Write each line below back out exactly, omitting its pictures.

*** Block opens ***

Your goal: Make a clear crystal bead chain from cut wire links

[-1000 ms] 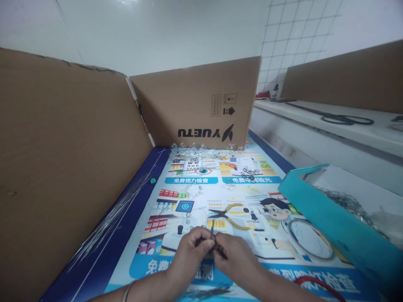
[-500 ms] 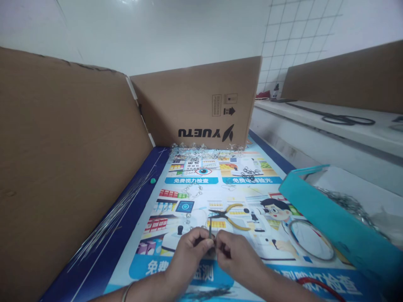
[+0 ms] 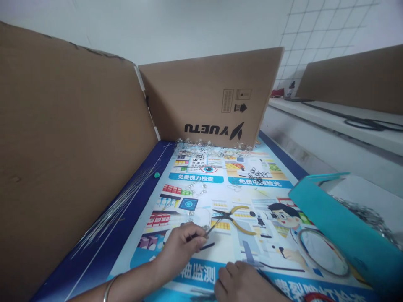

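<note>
My left hand [image 3: 184, 245] is closed in a pinch around a thin, dark, pointed tool [image 3: 213, 227], possibly tweezers, whose tip slants up and right. Just beyond that tip lie yellow-handled pliers [image 3: 229, 216] with open jaws. Clear beads [image 3: 191, 214] on thin wire rest behind my left hand. My right hand [image 3: 241, 282] is low near the front of the table, fingers curled; whatever is inside them is hidden. Beside it are thin dark strands [image 3: 270, 280] and a red curved handle [image 3: 317, 297], partly cut off by the frame.
Cardboard panels [image 3: 208, 96] stand at the back and left. Long thin wires [image 3: 116, 209] lie along the left edge. A teal box [image 3: 340, 222] with metal pieces is on the right, near a wire coil [image 3: 324, 251]. Beaded wire [image 3: 201, 147] and dark loops [image 3: 256, 175] lie farther back.
My right hand has parted from my left and moved down toward the front edge. The thin tool in my left hand has tilted from upright to slanting right. The view has shifted slightly.
</note>
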### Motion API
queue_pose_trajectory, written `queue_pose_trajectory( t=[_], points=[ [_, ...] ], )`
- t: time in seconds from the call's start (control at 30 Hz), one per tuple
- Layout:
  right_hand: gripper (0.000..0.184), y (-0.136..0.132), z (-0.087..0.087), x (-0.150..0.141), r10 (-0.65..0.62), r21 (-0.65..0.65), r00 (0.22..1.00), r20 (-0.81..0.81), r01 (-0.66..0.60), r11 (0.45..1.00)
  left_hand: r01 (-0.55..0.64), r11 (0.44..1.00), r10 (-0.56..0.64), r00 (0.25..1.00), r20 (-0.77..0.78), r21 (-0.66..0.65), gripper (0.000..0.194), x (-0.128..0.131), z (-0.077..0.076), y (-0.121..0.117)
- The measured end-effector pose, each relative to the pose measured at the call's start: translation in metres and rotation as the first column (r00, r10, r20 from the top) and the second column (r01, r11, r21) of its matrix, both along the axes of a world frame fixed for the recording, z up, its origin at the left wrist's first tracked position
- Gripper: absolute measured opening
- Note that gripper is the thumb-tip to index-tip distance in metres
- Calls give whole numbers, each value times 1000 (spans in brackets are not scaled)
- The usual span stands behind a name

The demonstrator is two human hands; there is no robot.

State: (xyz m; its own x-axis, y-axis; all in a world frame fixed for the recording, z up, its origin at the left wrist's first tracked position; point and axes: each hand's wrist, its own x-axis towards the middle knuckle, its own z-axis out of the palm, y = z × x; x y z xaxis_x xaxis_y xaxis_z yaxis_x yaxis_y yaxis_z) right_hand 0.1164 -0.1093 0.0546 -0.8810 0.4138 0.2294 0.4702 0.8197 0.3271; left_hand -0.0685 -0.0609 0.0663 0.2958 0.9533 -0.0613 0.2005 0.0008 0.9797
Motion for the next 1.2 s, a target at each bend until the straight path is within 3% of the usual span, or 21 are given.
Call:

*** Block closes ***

* SOLUTION *
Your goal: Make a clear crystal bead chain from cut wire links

[-1000 ms] 
[-500 ms] 
[+0 ms] 

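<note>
My left hand [image 3: 184, 245] is closed in a pinch around a thin, dark, pointed tool [image 3: 213, 227], possibly tweezers, whose tip slants up and right. Just beyond that tip lie yellow-handled pliers [image 3: 229, 216] with open jaws. Clear beads [image 3: 191, 214] on thin wire rest behind my left hand. My right hand [image 3: 241, 282] is low near the front of the table, fingers curled; whatever is inside them is hidden. Beside it are thin dark strands [image 3: 270, 280] and a red curved handle [image 3: 317, 297], partly cut off by the frame.
Cardboard panels [image 3: 208, 96] stand at the back and left. Long thin wires [image 3: 116, 209] lie along the left edge. A teal box [image 3: 340, 222] with metal pieces is on the right, near a wire coil [image 3: 324, 251]. Beaded wire [image 3: 201, 147] and dark loops [image 3: 256, 175] lie farther back.
My right hand has parted from my left and moved down toward the front edge. The thin tool in my left hand has tilted from upright to slanting right. The view has shifted slightly.
</note>
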### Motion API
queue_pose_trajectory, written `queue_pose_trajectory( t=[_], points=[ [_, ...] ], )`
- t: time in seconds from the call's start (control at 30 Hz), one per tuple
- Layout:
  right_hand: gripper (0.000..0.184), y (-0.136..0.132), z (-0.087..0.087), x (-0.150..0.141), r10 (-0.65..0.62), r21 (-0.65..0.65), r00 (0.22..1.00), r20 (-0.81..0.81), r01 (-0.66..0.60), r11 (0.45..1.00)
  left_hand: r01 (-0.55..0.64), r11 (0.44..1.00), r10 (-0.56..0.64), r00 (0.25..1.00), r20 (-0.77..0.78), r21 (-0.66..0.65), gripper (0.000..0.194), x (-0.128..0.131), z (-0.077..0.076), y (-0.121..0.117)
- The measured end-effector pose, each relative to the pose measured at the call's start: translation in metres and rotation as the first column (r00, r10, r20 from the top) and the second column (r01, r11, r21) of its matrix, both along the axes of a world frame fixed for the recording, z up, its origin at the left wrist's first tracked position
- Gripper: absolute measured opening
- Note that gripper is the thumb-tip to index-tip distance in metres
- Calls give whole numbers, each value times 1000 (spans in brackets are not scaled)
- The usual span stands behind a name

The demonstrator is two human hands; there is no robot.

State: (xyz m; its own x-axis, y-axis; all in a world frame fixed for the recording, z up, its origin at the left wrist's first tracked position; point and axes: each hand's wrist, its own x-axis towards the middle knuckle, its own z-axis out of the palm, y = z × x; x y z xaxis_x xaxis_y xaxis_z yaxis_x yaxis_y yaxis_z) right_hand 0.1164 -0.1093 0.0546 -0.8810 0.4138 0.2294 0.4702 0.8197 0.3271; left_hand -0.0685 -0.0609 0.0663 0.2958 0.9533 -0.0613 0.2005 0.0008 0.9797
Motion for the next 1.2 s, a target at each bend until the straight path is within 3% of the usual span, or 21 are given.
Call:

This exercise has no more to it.